León: Granada’s rival is a harder, grimier city with a strongly remembered revolutionary past and far fewer tourists. The original (founded 1524) was buried by a volcanic eruption 400 years ago and its replacement is full of the grand buildings expected of the nation’s capital, which it then was.


Time has left its grubby fingers on everything from the cathedral (the largest in Central America) to the litter-strewn, cemented-over parks. There are few tourists here and little has been done to accommodate them – the European cafés and US steakhouses of Granada are absent here. This is very much a living, working city of Nicaraguans, and I like that.

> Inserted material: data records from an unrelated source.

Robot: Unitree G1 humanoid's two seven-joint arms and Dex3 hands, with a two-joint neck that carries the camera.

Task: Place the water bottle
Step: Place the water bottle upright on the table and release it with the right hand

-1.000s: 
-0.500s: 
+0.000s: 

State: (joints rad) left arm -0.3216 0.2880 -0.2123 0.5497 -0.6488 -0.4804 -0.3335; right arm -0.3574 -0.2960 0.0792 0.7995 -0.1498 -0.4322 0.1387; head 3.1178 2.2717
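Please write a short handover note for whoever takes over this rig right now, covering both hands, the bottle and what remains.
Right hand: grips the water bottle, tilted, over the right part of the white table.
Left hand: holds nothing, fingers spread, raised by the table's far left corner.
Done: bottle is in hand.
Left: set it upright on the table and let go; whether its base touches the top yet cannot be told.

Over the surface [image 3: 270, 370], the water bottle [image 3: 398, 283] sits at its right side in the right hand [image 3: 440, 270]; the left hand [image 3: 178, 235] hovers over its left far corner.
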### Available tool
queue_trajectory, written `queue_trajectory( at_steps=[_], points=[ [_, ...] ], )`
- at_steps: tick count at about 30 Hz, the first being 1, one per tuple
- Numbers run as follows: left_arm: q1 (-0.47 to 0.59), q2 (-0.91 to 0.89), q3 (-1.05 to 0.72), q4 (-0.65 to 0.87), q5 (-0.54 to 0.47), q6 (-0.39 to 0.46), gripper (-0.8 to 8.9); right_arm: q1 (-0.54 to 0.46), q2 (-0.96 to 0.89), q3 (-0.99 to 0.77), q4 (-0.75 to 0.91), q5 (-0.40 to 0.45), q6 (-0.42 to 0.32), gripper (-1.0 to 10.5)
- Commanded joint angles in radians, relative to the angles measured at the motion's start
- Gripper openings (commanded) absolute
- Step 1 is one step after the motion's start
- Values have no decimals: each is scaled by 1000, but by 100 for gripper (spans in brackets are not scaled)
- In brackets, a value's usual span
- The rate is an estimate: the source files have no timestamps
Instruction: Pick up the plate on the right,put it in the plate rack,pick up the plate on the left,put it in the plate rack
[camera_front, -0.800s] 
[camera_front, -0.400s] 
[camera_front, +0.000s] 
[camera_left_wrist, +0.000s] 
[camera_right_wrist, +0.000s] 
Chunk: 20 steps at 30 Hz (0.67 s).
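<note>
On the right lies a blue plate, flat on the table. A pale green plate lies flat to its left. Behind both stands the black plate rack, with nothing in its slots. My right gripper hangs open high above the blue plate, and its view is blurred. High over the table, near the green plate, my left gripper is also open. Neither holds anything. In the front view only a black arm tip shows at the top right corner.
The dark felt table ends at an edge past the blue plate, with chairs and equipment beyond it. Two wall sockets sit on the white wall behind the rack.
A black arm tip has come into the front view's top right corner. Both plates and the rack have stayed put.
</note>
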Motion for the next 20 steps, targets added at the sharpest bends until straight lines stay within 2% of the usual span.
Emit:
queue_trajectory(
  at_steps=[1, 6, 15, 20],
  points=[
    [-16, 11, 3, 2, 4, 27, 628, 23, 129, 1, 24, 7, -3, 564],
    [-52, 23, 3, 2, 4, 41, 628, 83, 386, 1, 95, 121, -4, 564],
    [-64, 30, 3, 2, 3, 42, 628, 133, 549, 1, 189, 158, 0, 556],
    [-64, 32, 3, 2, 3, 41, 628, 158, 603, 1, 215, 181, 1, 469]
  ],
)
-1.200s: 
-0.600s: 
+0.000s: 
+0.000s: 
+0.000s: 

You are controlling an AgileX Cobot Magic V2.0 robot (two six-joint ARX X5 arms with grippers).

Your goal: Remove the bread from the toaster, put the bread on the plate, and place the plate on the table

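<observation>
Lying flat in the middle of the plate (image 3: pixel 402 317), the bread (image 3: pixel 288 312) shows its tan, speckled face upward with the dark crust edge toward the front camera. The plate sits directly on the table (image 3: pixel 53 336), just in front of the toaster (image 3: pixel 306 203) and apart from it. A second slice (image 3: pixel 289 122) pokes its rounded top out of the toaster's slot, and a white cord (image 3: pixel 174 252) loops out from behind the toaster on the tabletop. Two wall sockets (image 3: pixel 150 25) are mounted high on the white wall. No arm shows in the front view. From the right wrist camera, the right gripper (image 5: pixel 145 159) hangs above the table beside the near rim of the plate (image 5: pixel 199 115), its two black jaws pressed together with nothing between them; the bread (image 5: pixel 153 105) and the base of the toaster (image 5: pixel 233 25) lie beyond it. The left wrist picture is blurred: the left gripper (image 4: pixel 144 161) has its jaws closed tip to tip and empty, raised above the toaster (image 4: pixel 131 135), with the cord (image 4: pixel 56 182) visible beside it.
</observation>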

León is the intellectual capital with universities, poets, art galleries and a literary scene. Nicaragua’s most famous poet, Rubén Dario, was from León, and so was the next most celebrated poet, Rigoberto Lopez Perez, who is little known outside the country but played a defining role in its history.

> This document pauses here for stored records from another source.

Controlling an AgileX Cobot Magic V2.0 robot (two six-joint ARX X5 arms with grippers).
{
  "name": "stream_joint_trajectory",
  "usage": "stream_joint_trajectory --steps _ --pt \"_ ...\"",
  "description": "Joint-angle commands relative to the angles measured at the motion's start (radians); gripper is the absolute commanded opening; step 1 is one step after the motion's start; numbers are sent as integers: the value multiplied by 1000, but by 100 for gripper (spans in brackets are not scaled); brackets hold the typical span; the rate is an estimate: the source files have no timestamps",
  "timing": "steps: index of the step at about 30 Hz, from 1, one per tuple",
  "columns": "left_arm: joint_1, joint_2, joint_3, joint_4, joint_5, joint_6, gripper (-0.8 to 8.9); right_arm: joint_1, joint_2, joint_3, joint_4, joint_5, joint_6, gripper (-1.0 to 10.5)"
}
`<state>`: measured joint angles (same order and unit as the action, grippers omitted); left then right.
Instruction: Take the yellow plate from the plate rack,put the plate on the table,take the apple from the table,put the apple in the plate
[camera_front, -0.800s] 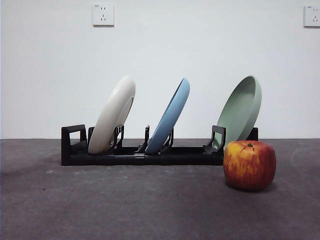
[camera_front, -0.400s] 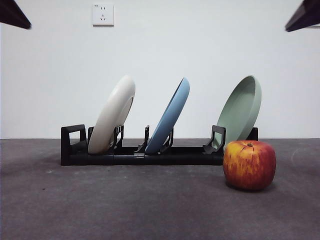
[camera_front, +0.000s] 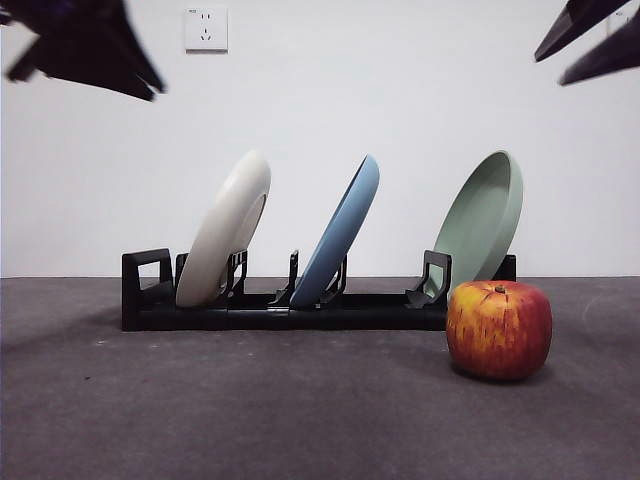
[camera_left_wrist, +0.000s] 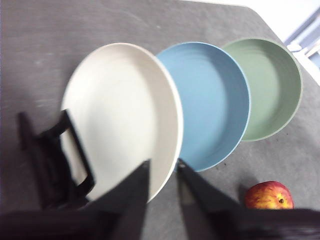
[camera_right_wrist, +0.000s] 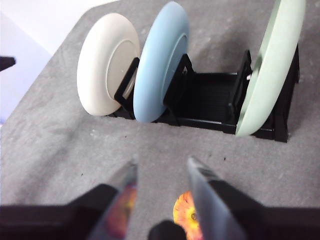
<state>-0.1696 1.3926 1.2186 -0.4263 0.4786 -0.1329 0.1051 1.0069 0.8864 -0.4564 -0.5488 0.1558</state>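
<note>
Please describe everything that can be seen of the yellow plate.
The yellow plate is large, round and shallow, matte cream with a faint yellow tint and a raised rim. It stands on edge, tilted, in an end slot of the plate rack, beside the blue plate, leaning against black prongs. Nothing grips it: the left gripper is above its rim, jaws open.

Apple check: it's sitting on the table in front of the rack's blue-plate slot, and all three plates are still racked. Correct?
Not quite. In the front view the apple sits on the table in front of the sage-green plate, at the plate rack's end, not by the blue plate. All three plates, including the yellow plate, are racked.
</note>
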Motion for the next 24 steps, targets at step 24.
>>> stream_joint_trajectory --steps 24 --pt "-191 346 255 -39 -209 -1 107 1 8 3 2 0 -15 252"
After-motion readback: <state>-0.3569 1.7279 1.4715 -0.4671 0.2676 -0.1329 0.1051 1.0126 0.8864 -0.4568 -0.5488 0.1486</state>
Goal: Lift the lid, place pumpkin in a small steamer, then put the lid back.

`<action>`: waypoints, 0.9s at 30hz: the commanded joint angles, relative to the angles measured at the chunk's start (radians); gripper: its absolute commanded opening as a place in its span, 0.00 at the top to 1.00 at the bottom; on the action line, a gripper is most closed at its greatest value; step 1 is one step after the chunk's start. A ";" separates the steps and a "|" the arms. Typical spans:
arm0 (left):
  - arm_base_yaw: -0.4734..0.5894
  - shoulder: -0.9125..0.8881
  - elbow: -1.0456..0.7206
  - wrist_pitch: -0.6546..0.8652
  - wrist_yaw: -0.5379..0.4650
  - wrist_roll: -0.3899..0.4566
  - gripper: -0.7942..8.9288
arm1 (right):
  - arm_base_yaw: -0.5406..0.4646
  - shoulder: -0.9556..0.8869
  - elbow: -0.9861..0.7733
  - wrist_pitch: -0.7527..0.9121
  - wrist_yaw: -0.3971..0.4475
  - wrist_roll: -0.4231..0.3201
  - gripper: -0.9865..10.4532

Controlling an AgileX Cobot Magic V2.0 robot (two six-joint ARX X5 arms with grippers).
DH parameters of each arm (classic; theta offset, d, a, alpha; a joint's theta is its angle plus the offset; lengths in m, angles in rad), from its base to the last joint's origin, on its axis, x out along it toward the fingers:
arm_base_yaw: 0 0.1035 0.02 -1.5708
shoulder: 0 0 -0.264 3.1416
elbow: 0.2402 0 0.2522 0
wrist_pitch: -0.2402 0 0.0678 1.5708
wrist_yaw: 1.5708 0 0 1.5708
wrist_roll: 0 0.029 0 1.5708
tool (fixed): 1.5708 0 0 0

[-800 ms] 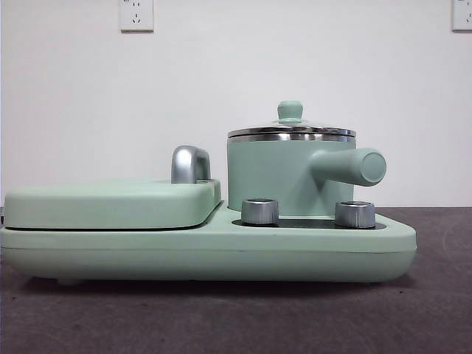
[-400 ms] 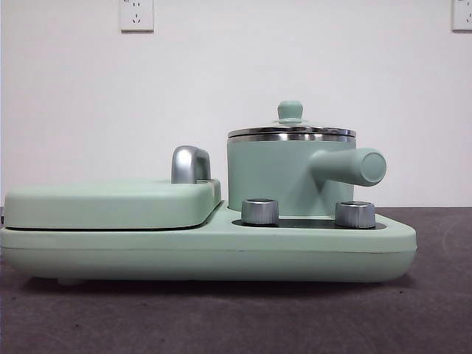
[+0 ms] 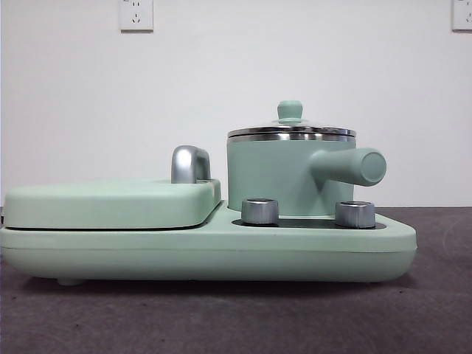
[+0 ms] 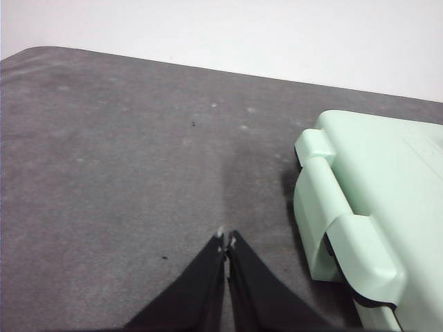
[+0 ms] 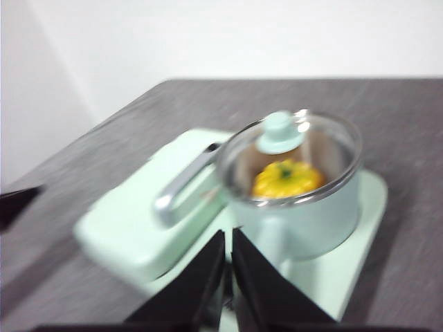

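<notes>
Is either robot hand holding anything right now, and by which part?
Nothing is held. The left hand is shut over bare table; the right hand is shut, empty, apart from the mint-green pot with its glass lid on.

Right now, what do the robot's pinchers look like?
Both are plain black. The left gripper has two flat jaws that narrow to sharp points, like a bird's beak, with tiny pale scuffs at the very tips. The right gripper has the same black pointed wedge shape, though its picture is blurry. No cables, labels or markings show on either.
</notes>
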 commanded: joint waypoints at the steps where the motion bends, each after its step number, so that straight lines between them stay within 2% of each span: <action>1: -0.001 -0.001 -0.019 -0.008 0.000 -0.008 0.91 | -0.012 0.004 -0.050 0.058 0.116 -0.130 0.90; 3: -0.001 -0.001 -0.019 -0.008 0.000 -0.008 0.91 | -0.015 -0.006 -0.068 0.013 0.199 -0.149 0.90; 5: -0.001 -0.001 -0.019 -0.008 0.000 -0.008 0.91 | -0.042 -0.043 -0.090 -0.017 0.228 -0.174 0.90; 7: -0.001 -0.001 -0.019 -0.008 0.000 -0.008 0.91 | -0.098 -0.090 -0.120 -0.026 0.226 -0.176 0.90; 13: -0.001 -0.001 -0.019 -0.008 0.000 -0.008 0.91 | -0.344 -0.258 -0.271 0.016 0.248 -0.181 0.90; 18: -0.001 -0.001 -0.019 -0.008 0.000 -0.008 0.91 | -0.509 -0.335 -0.432 0.109 0.244 -0.129 0.90; 22: -0.001 -0.001 -0.019 -0.008 0.000 -0.008 0.91 | -0.567 -0.346 -0.483 0.108 0.250 -0.119 0.90; 27: -0.001 -0.001 -0.019 -0.008 0.000 -0.008 0.91 | -0.570 -0.346 -0.496 0.109 0.255 -0.120 0.90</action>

On 21 September 1956, Lopez penned a letter explaining his actions, before dressing as a waiter to infiltrate a party held at the Social Club here, and shooting longtime dictator Anastasio Somoza. Lopez was himself shot (martyred) at the scene, while Somoza died hours later from the assassination.


Revolutions are rarely kind to a city’s architecture, but leave their legacy in rich murals and graffiti. Léon is no different in this respect and its facades are covered in everything from social realism to the abstract. Lions, symbols of the town, are everywhere, but so poorly depicted that I wonder if the Ameicans that created them had ever seen the animal.


It is hot here and people adapt to the stifling air by rocking in chairs outside their doorways, taking extravagant siestas and drinking the kind of sweet sticky juices that have the reverse effect on me – making me more thirsty. We meet a Frenchman who’s been living here for a while, and he takes us to a restaurant with ‘ze best filet mignon you weel taste’. It is good.